Every line below must be copied as written, except for pictures.

··· Recorded data

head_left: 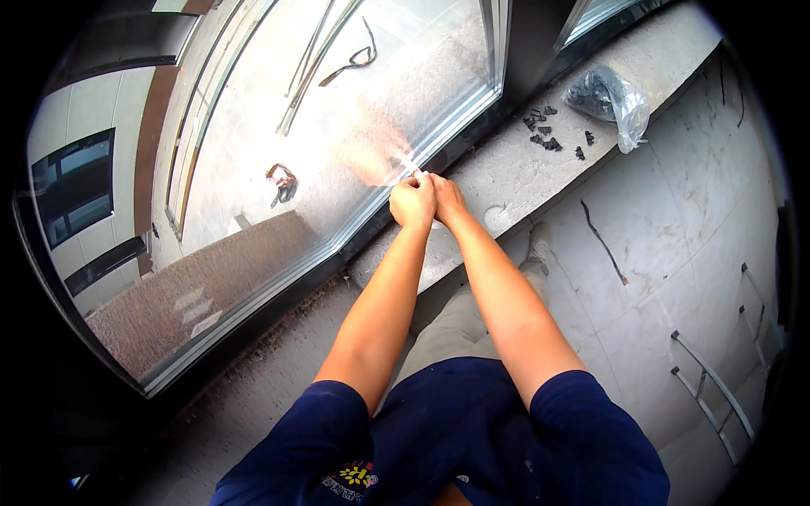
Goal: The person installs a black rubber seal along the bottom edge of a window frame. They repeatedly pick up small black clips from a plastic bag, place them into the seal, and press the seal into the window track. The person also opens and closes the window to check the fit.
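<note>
Head view: the left hand (413,204) and right hand (448,197) are together, curled in, at the black window frame (462,145), just beside the glass pane (245,202). A small white bit (422,174) shows at their tips; whether either is clamped on it, I cannot tell. The frame runs along the ledge (506,181), where small black pieces (551,145) lie near a clear plastic bag (629,108) of dark contents

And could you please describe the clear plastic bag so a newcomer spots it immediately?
Follow the grey concrete ledge beside the large glass window toward the upper right. A clear, crumpled plastic bag of dark contents sits there, dwarfing small loose black pieces nearby.
</note>
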`<state>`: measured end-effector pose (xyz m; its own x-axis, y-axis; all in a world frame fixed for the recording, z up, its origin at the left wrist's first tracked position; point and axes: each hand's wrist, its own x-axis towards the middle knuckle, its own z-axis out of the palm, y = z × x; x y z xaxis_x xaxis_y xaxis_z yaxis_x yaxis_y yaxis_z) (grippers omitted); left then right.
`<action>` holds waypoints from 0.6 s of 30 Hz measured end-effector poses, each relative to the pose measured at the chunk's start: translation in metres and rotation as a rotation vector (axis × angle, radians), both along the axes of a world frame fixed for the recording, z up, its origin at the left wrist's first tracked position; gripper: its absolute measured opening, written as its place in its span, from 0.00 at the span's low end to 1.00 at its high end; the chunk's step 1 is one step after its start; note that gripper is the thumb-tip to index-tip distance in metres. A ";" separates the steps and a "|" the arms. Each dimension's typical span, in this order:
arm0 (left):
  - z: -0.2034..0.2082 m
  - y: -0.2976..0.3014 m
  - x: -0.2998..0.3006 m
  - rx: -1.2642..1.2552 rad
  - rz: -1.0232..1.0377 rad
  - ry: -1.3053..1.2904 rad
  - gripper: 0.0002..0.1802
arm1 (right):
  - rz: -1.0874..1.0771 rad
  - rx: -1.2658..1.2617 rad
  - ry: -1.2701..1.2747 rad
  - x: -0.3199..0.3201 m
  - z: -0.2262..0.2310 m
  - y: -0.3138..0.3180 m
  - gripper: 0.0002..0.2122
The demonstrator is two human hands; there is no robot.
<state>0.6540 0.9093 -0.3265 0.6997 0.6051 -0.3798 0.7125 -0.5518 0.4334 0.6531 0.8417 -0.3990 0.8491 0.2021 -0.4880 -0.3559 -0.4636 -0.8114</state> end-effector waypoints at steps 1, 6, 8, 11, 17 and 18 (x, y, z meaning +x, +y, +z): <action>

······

Answer section:
head_left: 
Goal: The person installs a black rubber seal along the bottom edge of a window frame. They repeatedly pick up small black clips from a plastic bag, place them into the seal, and press the seal into the window track. The person also opens and closes the window to check the fit.
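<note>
Head view: the left hand (413,204) and right hand (448,197) are together, curled in, at the black window frame (462,145), just beside the glass pane (245,202). A small white bit (422,174) shows at their tips; whether either is clamped on it, I cannot tell. The frame runs along the ledge (506,181), where small black pieces (551,145) lie near a clear plastic bag (629,108) of dark contents

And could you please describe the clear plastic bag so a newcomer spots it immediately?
Follow the grey concrete ledge beside the large glass window toward the upper right. A clear, crumpled plastic bag of dark contents sits there, dwarfing small loose black pieces nearby.
</note>
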`<state>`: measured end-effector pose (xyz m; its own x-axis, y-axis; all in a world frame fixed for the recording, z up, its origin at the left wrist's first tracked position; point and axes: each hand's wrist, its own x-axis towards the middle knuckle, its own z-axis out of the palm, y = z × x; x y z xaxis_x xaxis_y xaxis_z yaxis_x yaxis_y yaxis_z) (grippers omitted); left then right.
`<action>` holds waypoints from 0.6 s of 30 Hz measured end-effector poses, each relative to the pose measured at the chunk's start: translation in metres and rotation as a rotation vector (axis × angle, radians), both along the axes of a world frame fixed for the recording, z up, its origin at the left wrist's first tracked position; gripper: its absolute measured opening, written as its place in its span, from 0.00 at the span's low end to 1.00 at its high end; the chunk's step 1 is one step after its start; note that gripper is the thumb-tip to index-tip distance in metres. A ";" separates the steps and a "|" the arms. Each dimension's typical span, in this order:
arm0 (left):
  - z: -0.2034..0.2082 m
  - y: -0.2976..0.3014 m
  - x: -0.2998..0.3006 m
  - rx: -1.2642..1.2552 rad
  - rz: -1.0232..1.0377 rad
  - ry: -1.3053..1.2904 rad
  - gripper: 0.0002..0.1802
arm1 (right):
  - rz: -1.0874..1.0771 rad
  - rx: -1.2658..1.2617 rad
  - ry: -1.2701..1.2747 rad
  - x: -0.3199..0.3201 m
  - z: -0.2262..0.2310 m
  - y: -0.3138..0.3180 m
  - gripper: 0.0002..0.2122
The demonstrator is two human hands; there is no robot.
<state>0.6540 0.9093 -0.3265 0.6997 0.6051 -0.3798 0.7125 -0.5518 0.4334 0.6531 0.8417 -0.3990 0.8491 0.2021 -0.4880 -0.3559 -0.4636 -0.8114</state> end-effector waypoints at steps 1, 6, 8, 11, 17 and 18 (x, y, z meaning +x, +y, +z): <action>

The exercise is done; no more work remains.